The Role of VFEs in Science Education

Using VFEs in the Classroom

VFE Case Examples

Why Virtual Fieldwork?

Virtual fieldwork is not intended to replace actual fieldwork, but to prepare for, catalyze and extend it. Creating a series of VFEs from around the country will result in a rich curriculum resource, but that is not the only reason to create them. The act of VFE creation, for example, is valuable professional development that creates useful evidence of having done the PD. Through the creation and continued use of virtual fieldwork, a teacher can become a true expert on his or her local environment—perhaps the preeminent expert.

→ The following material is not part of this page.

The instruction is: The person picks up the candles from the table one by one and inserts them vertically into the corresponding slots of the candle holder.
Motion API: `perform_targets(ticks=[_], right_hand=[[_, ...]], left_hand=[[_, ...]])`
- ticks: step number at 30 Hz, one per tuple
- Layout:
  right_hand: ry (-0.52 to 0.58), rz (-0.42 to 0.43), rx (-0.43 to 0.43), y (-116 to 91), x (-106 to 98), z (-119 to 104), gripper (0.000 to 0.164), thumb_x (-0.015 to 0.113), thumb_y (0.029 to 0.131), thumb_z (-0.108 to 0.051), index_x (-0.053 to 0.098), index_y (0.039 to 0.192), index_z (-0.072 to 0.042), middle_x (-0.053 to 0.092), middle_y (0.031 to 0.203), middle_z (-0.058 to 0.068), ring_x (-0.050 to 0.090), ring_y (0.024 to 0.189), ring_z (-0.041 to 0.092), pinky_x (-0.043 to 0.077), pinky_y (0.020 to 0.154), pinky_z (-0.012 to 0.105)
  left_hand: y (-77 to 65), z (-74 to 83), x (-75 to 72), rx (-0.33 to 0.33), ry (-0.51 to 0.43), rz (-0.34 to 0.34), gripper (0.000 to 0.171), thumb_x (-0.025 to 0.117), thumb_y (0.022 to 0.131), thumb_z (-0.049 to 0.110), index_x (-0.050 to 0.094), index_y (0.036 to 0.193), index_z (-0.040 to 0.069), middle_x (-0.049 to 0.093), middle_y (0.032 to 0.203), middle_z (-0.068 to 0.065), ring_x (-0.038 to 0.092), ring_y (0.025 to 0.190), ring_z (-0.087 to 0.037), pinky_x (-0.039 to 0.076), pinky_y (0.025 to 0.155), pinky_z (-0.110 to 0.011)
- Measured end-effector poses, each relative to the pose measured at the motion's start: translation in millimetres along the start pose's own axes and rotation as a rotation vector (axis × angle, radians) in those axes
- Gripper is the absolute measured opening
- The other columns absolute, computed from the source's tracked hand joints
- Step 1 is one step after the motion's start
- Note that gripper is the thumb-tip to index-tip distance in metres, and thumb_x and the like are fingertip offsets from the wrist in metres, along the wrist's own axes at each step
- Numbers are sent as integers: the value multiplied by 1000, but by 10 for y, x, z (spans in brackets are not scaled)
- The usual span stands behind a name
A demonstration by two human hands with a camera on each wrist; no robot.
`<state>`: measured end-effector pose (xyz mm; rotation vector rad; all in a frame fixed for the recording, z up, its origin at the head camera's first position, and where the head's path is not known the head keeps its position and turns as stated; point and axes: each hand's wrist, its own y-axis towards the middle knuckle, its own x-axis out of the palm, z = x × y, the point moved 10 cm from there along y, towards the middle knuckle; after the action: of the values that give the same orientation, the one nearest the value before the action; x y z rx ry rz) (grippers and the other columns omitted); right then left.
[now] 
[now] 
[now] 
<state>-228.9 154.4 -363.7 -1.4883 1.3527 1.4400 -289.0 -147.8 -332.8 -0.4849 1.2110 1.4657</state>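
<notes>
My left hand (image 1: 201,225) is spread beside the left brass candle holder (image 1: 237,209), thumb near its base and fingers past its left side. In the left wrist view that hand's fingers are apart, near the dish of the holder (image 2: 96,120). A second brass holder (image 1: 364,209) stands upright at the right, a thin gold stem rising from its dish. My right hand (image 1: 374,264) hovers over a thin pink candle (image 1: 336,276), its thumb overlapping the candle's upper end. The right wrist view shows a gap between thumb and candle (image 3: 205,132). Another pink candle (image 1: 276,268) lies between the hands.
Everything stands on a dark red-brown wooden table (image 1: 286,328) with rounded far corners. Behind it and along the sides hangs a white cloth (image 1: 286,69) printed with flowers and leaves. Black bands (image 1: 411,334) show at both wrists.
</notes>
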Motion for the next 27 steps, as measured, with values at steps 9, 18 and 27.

Students can use field sites, whether real or virtual, to study how all the major topics in their Earth or environmental science curriculum are manifest in the “real world.” In an ideal situation, the classroom is immediately adjacent to a safe, accessible field site and there is flexibility within the school schedule that allows for in-depth study of the site in ways that cross disciplinary boundaries. Unfortunately, it’s not always practical to visit an actual field site with 30 students repeatedly throughout the year or semester. Through virtual fieldwork, students can come to see how the rock type, flora and fauna outside their classroom tell part of the story of that place.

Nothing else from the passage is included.